Task to carry out:
Set down a word-for-word copy of the data below, limited to the lines from the first through the line with "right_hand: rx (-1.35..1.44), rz".

[Opening Source material section]

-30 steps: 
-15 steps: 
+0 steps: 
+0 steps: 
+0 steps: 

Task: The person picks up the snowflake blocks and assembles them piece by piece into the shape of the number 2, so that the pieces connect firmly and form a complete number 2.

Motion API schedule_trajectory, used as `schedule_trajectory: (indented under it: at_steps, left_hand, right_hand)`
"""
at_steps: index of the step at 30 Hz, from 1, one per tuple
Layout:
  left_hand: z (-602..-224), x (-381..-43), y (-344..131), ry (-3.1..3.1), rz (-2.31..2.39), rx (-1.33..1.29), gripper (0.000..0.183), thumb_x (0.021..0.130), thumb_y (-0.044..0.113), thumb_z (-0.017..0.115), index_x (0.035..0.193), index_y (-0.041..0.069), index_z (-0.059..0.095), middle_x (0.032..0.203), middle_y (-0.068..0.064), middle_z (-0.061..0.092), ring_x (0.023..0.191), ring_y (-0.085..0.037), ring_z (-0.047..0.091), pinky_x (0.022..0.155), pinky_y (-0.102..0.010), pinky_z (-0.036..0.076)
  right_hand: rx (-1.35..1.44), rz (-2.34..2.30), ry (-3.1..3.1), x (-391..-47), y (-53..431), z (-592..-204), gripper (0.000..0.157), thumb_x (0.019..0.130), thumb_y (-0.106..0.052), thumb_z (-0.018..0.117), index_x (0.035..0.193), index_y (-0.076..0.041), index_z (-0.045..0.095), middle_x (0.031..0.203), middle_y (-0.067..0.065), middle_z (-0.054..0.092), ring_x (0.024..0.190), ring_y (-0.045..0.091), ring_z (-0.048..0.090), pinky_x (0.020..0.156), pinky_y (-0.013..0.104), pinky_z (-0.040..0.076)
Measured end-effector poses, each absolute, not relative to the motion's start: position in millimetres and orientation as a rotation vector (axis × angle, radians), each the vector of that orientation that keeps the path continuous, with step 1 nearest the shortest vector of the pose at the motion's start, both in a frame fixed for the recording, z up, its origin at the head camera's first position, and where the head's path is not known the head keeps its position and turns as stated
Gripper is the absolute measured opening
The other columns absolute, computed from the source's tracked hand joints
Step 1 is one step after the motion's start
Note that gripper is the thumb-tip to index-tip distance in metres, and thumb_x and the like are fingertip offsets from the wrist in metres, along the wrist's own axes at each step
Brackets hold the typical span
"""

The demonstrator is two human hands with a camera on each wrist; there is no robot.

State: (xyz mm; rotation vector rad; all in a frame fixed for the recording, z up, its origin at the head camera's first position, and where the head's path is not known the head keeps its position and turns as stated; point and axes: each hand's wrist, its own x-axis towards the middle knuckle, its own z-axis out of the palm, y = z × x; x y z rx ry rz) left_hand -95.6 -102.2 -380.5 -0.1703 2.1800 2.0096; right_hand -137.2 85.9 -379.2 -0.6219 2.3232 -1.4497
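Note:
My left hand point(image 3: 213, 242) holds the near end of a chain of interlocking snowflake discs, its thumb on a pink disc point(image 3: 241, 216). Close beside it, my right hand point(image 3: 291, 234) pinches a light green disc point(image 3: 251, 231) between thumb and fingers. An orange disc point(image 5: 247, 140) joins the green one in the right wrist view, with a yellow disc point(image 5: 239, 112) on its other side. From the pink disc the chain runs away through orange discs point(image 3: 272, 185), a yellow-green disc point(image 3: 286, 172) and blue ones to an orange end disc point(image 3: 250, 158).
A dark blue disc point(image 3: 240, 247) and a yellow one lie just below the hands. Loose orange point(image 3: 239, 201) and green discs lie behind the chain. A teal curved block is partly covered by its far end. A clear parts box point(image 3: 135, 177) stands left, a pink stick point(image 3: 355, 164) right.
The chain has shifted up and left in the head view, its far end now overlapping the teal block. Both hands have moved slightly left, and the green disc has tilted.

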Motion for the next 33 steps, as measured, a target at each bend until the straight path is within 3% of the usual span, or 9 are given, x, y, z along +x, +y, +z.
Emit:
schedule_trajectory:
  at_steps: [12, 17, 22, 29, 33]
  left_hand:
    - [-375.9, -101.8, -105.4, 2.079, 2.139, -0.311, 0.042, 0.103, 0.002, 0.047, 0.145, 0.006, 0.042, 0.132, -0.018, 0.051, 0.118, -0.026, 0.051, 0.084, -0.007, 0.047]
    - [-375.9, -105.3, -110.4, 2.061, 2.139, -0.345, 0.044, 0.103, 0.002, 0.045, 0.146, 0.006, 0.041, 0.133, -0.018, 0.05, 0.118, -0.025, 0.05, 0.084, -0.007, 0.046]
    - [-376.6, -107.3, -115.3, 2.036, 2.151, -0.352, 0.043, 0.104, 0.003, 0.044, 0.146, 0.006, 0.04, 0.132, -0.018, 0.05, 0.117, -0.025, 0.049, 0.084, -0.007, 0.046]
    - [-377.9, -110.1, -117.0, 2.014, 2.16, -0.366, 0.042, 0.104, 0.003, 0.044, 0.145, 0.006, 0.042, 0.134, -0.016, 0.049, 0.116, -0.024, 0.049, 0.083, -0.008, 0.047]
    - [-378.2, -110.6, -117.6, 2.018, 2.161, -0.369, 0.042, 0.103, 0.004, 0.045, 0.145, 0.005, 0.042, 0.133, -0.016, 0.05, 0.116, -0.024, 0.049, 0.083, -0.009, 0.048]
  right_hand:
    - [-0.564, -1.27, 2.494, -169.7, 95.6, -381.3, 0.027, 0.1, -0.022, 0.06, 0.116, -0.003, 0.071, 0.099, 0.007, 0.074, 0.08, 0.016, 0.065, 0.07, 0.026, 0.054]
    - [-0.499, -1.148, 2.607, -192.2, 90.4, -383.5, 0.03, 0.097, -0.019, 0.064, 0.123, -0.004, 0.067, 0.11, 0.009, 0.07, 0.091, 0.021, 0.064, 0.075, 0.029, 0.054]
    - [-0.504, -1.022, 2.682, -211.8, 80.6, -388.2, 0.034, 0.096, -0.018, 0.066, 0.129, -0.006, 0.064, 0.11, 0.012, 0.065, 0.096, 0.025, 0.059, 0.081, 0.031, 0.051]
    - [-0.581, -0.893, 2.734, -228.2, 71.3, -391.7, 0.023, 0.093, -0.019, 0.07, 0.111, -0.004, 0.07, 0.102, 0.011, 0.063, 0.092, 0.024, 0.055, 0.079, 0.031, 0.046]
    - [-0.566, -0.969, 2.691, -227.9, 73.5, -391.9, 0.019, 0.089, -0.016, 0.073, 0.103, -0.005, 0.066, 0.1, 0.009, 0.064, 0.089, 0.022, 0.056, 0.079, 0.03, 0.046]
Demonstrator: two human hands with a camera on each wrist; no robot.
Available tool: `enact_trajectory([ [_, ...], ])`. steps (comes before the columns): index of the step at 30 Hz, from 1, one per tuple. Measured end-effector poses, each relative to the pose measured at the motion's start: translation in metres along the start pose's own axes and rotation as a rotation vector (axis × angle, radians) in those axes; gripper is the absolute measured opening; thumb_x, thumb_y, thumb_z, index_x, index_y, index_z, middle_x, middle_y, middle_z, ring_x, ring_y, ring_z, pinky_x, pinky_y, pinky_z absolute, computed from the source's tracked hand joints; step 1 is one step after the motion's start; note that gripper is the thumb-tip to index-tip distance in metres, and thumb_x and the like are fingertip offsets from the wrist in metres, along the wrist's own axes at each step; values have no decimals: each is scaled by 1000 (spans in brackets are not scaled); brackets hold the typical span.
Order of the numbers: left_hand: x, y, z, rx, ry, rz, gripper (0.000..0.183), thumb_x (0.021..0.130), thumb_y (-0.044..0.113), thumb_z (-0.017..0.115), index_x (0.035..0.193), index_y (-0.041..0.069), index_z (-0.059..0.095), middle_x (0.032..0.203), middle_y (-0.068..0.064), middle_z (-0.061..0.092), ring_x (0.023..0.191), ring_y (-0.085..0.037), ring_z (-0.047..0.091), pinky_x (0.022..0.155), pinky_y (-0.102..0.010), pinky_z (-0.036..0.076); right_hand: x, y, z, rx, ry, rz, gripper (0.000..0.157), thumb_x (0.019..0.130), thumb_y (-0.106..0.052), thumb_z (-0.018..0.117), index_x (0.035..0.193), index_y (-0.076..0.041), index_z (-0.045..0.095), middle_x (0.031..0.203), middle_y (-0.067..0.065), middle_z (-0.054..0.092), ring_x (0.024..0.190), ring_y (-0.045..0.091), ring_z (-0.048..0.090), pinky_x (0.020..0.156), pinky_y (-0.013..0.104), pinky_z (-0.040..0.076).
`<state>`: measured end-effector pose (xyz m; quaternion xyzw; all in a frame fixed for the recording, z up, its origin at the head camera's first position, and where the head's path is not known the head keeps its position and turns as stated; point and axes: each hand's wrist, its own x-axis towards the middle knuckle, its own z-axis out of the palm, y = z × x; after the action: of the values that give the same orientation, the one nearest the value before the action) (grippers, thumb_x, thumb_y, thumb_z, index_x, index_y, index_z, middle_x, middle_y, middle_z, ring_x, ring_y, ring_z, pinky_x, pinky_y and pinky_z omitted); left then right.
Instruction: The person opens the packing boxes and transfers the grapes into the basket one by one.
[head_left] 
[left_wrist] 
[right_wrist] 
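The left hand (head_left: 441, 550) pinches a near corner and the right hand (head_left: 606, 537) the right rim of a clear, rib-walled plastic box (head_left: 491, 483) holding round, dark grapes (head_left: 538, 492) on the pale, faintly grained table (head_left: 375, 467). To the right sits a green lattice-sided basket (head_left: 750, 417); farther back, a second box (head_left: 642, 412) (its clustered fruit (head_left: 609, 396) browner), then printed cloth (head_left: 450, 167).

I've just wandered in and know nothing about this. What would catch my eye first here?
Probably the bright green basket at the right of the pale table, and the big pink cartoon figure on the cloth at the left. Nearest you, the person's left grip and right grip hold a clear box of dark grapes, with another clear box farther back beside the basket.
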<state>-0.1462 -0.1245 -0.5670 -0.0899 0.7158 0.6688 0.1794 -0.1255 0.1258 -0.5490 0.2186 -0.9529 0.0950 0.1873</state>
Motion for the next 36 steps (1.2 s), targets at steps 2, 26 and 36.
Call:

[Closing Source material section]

Result of the task:
-30 steps: 
-15 steps: 
+0 steps: 
+0 steps: 
+0 steps: 

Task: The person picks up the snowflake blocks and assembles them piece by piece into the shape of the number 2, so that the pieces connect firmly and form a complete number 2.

Motion API schedule_trajectory, used as `schedule_trajectory: (indented under it: at_steps, left_hand, right_hand)`
"""
at_steps: index of the step at 30 Hz, from 1, one per tuple
Layout:
  left_hand: z (-602..-224), x (-381..-43), y (-344..131), ry (-3.1..3.1), rz (-2.31..2.39), rx (-1.33..1.29), gripper (0.000..0.183), thumb_x (0.021..0.130), thumb_y (-0.044..0.113), thumb_z (-0.017..0.115), index_x (0.035..0.193), index_y (-0.041..0.069), index_z (-0.059..0.095), middle_x (0.032..0.203), middle_y (-0.068..0.064), middle_z (-0.061..0.092), ring_x (0.023..0.191), ring_y (-0.085..0.037), ring_z (-0.047..0.091), pinky_x (0.022..0.155), pinky_y (-0.102..0.010), pinky_z (-0.036..0.076)
  right_hand: rx (-1.35..1.44), rz (-2.34..2.30), ry (-3.1..3.1), x (-391..-47), y (-53..431), z (-592..-204), gripper (0.000..0.157), thumb_x (0.019..0.130), thumb_y (-0.106..0.052), thumb_z (-0.018..0.117), index_x (0.035..0.193), index_y (-0.076..0.041), index_z (-0.045..0.095), middle_x (0.031..0.203), middle_y (-0.067..0.065), middle_z (-0.054..0.092), ring_x (0.024..0.190), ring_y (-0.045..0.091), ring_z (-0.048..0.090), pinky_x (0.020..0.156), pinky_y (-0.013..0.104), pinky_z (-0.040..0.076)

This exercise calls for no further output.